Good morning! I'm playing with Graylog today and everything is working well on Ubuntu, but the two CentOS 7.1 servers I've attempted to attach to it are acting strange. I've been keeping notes as I've gone along and have pasted them below. Thank you for taking the time to read through this!
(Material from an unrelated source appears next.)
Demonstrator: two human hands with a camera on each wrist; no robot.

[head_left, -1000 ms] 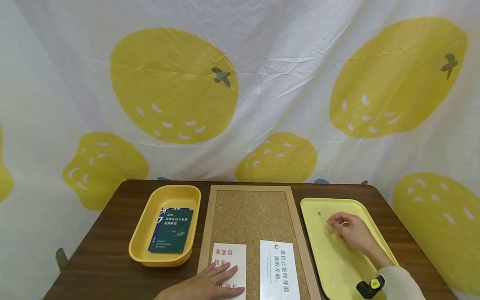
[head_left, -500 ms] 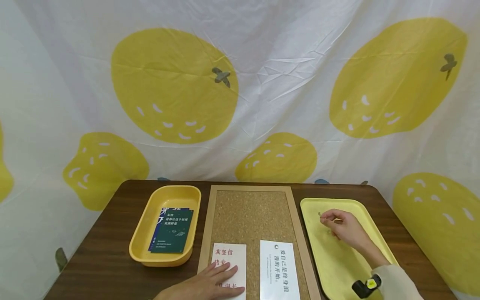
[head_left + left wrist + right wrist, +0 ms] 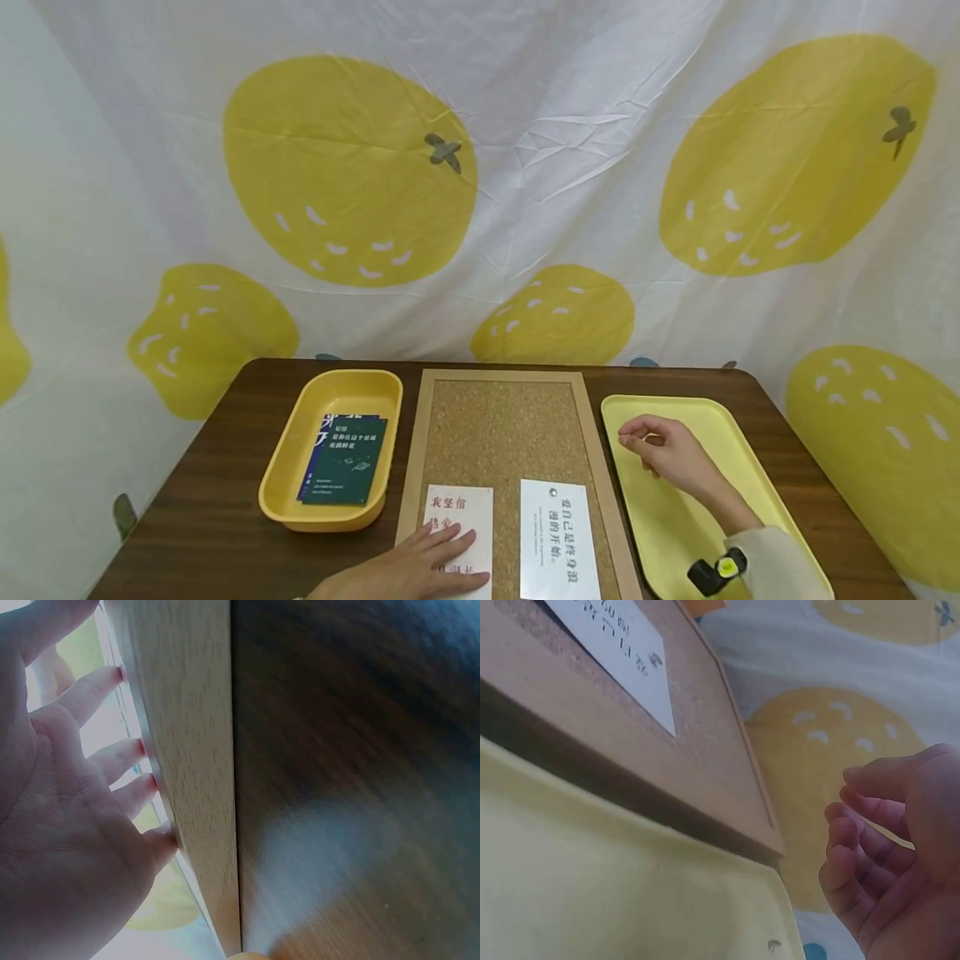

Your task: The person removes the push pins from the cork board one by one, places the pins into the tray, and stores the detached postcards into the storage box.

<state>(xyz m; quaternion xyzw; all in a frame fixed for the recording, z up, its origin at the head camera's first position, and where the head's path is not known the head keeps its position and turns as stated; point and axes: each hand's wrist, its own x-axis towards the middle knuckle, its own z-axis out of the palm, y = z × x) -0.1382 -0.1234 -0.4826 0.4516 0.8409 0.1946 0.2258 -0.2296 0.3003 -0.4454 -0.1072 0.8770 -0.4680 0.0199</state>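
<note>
My left hand [image 3: 420, 567] lies with spread fingers on a white card with red writing [image 3: 461, 505], on the corkboard [image 3: 502, 425]. In the left wrist view its fingertips [image 3: 139, 746] touch the board along the wooden frame. My right hand [image 3: 675, 454] is over the left part of the yellow tray [image 3: 675, 533], thumb and forefinger pinched together. A tiny thumbtack seems held there, almost hidden by the fingertips [image 3: 851, 776]. One small tack [image 3: 774, 945] lies in the tray in the right wrist view. A white card with dark writing [image 3: 558, 542] lies on the board's right side.
A yellow basin [image 3: 288, 467] with dark green and blue cards [image 3: 345, 462] stands left of the board. Brown wooden tabletop [image 3: 202, 500] surrounds these. A lemon-patterned cloth [image 3: 555, 200] hangs behind the table. The tray's raised rim runs close beside the board's wooden frame.
My right hand has moved left across the tray toward the corkboard, away from where the small tacks lay, its fingertips still pinched. The left hand has stayed on the card.
</note>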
When forwarding to rsyslog the logs are written to the remotes /var/log files
When forwarding to Graylog the service will not send the logs, but if rsyslog is started by sudo rsyslogd
instead of the syslog service it will work
Here is the output of ps aux | grep sysl
for each process:
From the service:
[user]$ ps aux | grep sysl
root 12362 0.0 0.1 311228 2804 ? Ssl 10:19 0:00 /usr/sbin/rsyslogd -n
user+ 12369 0.0 0.0 112640 928 pts/0 S+ 10:19 0:00 grep --color=auto sysl
From sudo rsyslogd
:
[user]$ ps aux | grep sysl
root 12320 0.0 0.1 313300 2336 ? Ssl 10:18 0:00 rsyslogd
user+ 12354 0.0 0.0 112640 932 pts/0 S+ 10:18 0:00 grep --color=auto sysl
The application should be the same as noted here:
[user]$ which rsyslogd
/usr/sbin/rsyslogd
The only difference then is the use of the -n
flag.
Contents of the rsyslog systemd service file:
[Unit]
Description=System Logging Service
;Requires=syslog.socket
[Service]
Type=notify
EnvironmentFile=-/etc/sysconfig/rsyslog
ExecStart=/usr/sbin/rsyslogd -n $SYSLOGD_OPTIONS
StandardOutput=null
[Install]
WantedBy=multi-user.target
;Alias=syslog.service
$SYSLOGD_OPTIONS is "" according to /etc/sysconfig/rsyslog
Running sudo /usr/sbin/rsyslogd -n
sends messages, but locks the terminal session (CTRL-C will not get out, have to close the tmux pane and reconnect, but rsyslogd will stay running)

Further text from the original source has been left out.